Regulation of Virulence by a Two-Component System in Group B Streptococcus{dagger}

Sheng-Mei Jiang,1,2 Michael J. Cieslewicz,1,2 Dennis L. Kasper,1,2,3 and Michael R. Wessels1,2,4*

Channing Laboratory, Brigham and Women's Hospital,1 Division of Infectious Diseases, Children's Hospital Boston,4 Department of Microbiology and Molecular Genetics,3 Harvard Medical School, Boston, Massachusetts2

Received 14 July 2004/ Accepted 2 November 2004

Group B Streptococcus (GBS) is frequently carried in the gastrointestinal or genitourinary tract as a commensal organism, yet it has the potential to cause life-threatening infection in newborn infants, pregnant women, and individuals with chronic illness. Regulation of virulence factor expression may affect whether GBS behaves as an asymptomatic colonizer or an invasive pathogen, but little is known about how such factors are controlled in GBS. We now report the characterization of a GBS locus that encodes a two-component regulatory system similar to CsrRS (or CovRS) in Streptococcus pyogenes. Inactivation of csrR, encoding the putative response regulator, in two unrelated wild-type strains of GBS resulted in a marked increase in production of beta-hemolysin/cytolysin and a striking decrease in production of CAMP factor, an unrelated cytolytic toxin. Quantitative RNA hybridization experiments revealed that these two phenotypes were associated with a marked increase and decrease in expression of the corresponding genes, cylE and cfb, respectively. The CsrR mutant strains also displayed increased expression of scpB encoding C5a peptidase. Similar, but less marked, changes in gene expression were observed in CsrS (putative sensor component) mutants, evidence that CsrR and CsrS constitute a functional two-component system. Experimental infection studies in mice demonstrated reduced virulence of both CsrR and CsrS mutant strains relative to the wild type. Together, these results indicate that CsrRS regulates expression of multiple GBS virulence determinants and is likely to play an important role in GBS pathogenesis.
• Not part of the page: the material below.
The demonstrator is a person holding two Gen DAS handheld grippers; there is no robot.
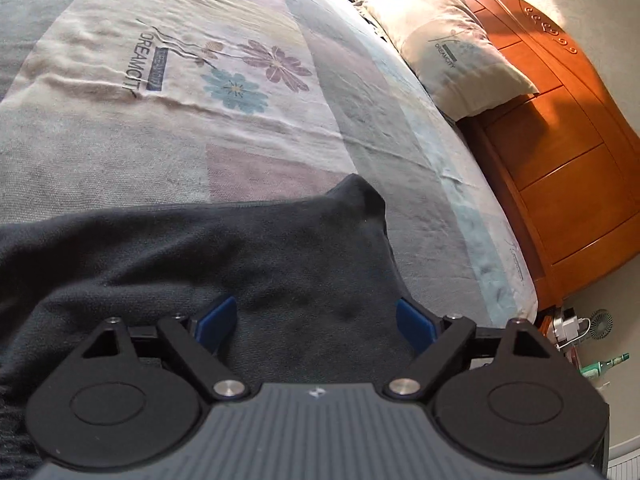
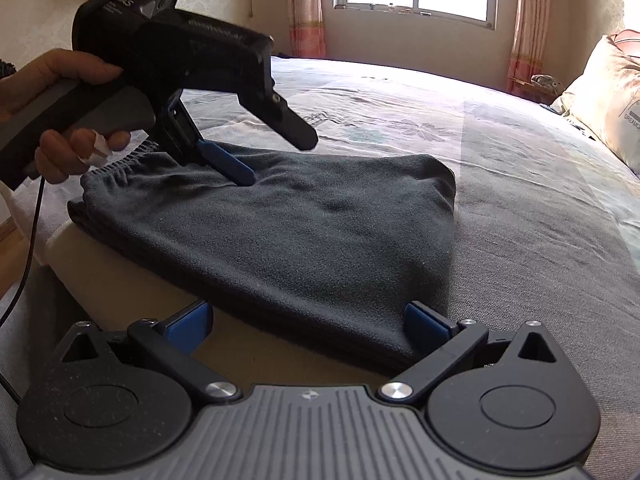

* Corresponding author. Mailing address: Children's Hospital Boston, 300 Longwood Ave., Boston, MA 02115. Phone: (617) 919-2900. Fax: (617) 730-0254. E-mail: michael.wessels{at}childrens.harvard.edu.

{dagger} Supplemental material for this article may be found at http://jb.asm.org/.


Journal of Bacteriology, February 2005, p. 1105-1113, Vol. 187, No. 3
0021-9193/05/$08.00+0     doi:10.1128/JB.187.3.1105-1113.2005
Copyright © 2005, American Society for Microbiology. All Rights Reserved.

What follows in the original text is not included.